(WXYZ) - As photos and video came in from Russia overnight, we couldn't help but wonder: Has Michigan ever been hit by a giant meteor? Yes!
According to NASA, more than 100 tons of dust and sand-sized particles slam into the Earth's atmosphere every day. Larger bodies, the size of a car, hit the Earth's atmosphere, burning up in a bright fireball visible with the naked eye.
That's likely what happened on November 26, 1919.
Fireballs over Michigan
The New York Times described the 1919 event in a story headlined, "Huge Meteor Falls Into Lake Michigan; Explosion Shakes Buildings in Cities."
The Times reported that, "Residents of Battle Creek, Kalamazoo, South Bend, Grand Haven, and other Western Michigan cities fled from their homes in panic, fearing an earthquake."
Witnesses described something that flew through the night sky and lit it up as though it were daytime.
"What looked like a ball of fire appeared to fall in the lake about fifteen miles south of me," a Grand Haven lighthouse attendant told the New York Times.
The newspaper said people first thought the rumbling of the Earth and bright light was, "caused by a terrific explosion at some industrial plant."
In the 1960s, bright light would again describe two meteors that traveled over Michigan skies.

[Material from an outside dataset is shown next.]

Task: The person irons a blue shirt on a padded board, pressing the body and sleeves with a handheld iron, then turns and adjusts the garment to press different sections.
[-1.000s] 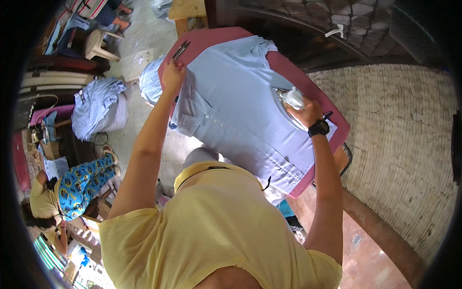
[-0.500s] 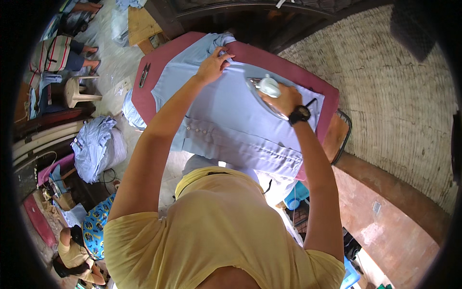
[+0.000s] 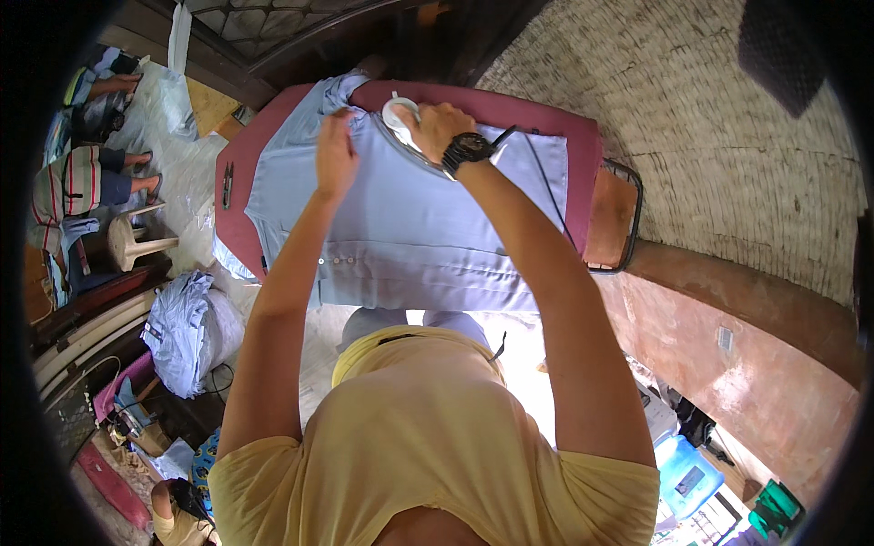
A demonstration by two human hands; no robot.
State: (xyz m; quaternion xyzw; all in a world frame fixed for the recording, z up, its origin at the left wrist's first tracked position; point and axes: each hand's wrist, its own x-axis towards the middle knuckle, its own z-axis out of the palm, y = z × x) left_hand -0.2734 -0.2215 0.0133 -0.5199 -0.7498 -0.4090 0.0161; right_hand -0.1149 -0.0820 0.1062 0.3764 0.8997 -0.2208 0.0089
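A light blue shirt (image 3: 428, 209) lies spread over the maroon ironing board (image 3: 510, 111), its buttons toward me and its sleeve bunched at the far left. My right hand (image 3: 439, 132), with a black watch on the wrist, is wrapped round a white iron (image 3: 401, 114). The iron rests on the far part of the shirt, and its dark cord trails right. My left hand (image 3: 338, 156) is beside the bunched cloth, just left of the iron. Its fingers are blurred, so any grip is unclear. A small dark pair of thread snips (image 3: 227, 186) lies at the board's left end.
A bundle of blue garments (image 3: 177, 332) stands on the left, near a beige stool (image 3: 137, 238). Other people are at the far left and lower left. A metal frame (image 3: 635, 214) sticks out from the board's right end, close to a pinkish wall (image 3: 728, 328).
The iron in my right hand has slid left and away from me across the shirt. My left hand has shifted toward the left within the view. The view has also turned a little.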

A 1968 report from the Michigan Department of Conservation told of a "fireball" that lit up the sky on December 9, 1965.
The state report said a boy in Jackson saw the fireball and then found a steaming stone. It says someone in Livonia – and many others throughout the region – also claimed to find parts of the meteorite.
On September 17, 1966, another fireball over Michigan's thumb was attributed to a meteorite. The state's report said this one was so bright that it shut off the automatically triggered streetlights in several communities.
Where can you see a meteorite?
The Cranbrook Institute of Science has a number of meteorites in their collection. This Saturday, they tell 7 Action News the museum will show off a number of specimens that are not usually on display.
Cranbrook's geologist will be on hand to show off meteorites on Saturday, February 16, from 1:00 to 2:00 p.m.
Many of the Cranbrook meteorite specimens were found in Michigan. You can see a photo gallery of those meteorites here: http://www.wxyz.com/gallery/news/news_photo_gallery/michigan-meteorites-from-the-cranbrook-institute-of-science
The museum is located at 39221 Woodward Avenue in Bloomfield Hills.